You can read what Wikipedia has to say about Beta catenin
, the Wnt (pronounced Whint) pathway, on which beta catenin is supposed to be acting on, and the PTGER2
, through which the alterations of the cytokine balance is supposed to act, and please write in the comments on the importance you attach to this.
The study suggests a key role in both keeping Tregs functional and regulating the key pro- (Gamma interferon) and anti-inflammatory (interleukin 10) cytokines mentioned above. The study revealed that beta-catenin works together with a protein receptor called PTGER2 to trigger inflammation induced by a high salt intake.
The authors conclude:"Our findings suggest that the beta-catenin-PTGER2 axis serves as a bridge between environmental factors and autoimmune disease by modulating Treg function, and this axis may be involved in the pathogenesis of autoimmune disease."
The clinical implications
"Not only upregulation of [the] pro-inflammatory cytokine IFN-gamma but also downregulation of [the] anti-inflammatory cytokine IL-10 might mark dysfunctional [Tregs] in MS patients."
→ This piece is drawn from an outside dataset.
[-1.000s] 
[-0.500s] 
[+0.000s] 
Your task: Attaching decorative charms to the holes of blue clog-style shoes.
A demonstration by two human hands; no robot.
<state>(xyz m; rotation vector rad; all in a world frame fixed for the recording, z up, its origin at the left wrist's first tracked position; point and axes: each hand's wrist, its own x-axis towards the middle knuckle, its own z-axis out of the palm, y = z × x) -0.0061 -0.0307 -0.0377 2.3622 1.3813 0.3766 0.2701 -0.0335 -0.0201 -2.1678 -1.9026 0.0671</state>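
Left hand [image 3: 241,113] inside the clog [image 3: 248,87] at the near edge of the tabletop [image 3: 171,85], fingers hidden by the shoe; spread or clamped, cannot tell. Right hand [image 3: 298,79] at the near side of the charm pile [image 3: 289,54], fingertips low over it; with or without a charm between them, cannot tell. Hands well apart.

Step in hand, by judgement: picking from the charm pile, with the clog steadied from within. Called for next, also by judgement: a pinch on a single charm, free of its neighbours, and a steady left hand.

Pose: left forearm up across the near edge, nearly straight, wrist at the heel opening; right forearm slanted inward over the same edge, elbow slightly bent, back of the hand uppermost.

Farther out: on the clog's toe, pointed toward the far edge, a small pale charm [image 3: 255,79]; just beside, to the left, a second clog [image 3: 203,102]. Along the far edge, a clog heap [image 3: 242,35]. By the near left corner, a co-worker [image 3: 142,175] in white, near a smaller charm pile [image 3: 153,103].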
"Therefore, it would be ideal to work on [both directions]: prevent IFN-gamma and enhance IL-10, it's always important to balance pro- and anti-inflammatory arms together."
But where are we on this?
Prevent gamma interferon on mice and disease gets worse not better, but do it in humans
Skurkovich S, Boiko A, Beliaeva I, Buglak A, Alekseeva T, Smirnova N, Kulakova O, Tchechonin V, Gurova O, Deomina T, Favorova OO, Skurkovic B, Gusev E.Randomized study of antibodies to IFN-gamma and TNF-alpha in secondary progressive multiple sclerosis. Mult Scler. 2001; 7:277-84.I
Patients who received antibodies to IFN-gamma showed statistically significant improvement compared to the placebo group--a significant increase in the number of patients without confirmed disability progression. This was supported by MRI data (a decrease in the number of active lesions) and systemic changes in cytokine status (a decrease in IL-1beta, TNF-alpha, and IFN-gamma concentrations in supernatants of actvated blood cells of these MS patients and an increase in TGF-beta production).
Seems to be correct
However enhance IL-10...I'm not so sure. Mention IL-10 to a T cell immunologist and they think immunoregulation. However it is a B cell growth factor too and so maybe not all good..
Wiki says for IL-10 :"It downregulates the expression of Th1 cytokines, MHC class II antigens, and co-stimulatory molecules on macrophages. It also enhances B cell survival, proliferation, and antibody production".
"Contrary to expectations, rHuIL-10 treatment did not significantly impact disease in patients with Crohn's disease.or rheumatoid arthritis. rHuIL-10 treatment failed to achieve clinical significance in a randomized, double blind, placebo controlled Phase II trial in psorisis. Further investigation of rHuIL-10's effects in humans suggests that rather than inhibiting inflammation, rHuIL-10 is capable of exerting pro-inflammatory effects".
tsF were immortalised fibroblasts that were transfected to make IL-10 (IL-10.tsF2). Tsf2 and Tsf4 were different cell lines
So the response to therapy can say a lot about the putative mechanisms on which they are based
In my opinion targeting cytokines is not a good approach, as cytokines exist in balances. Inhibit one and another goes up to compensate and vice versa. You say beta interferon and I say, yep point proven not the best approach.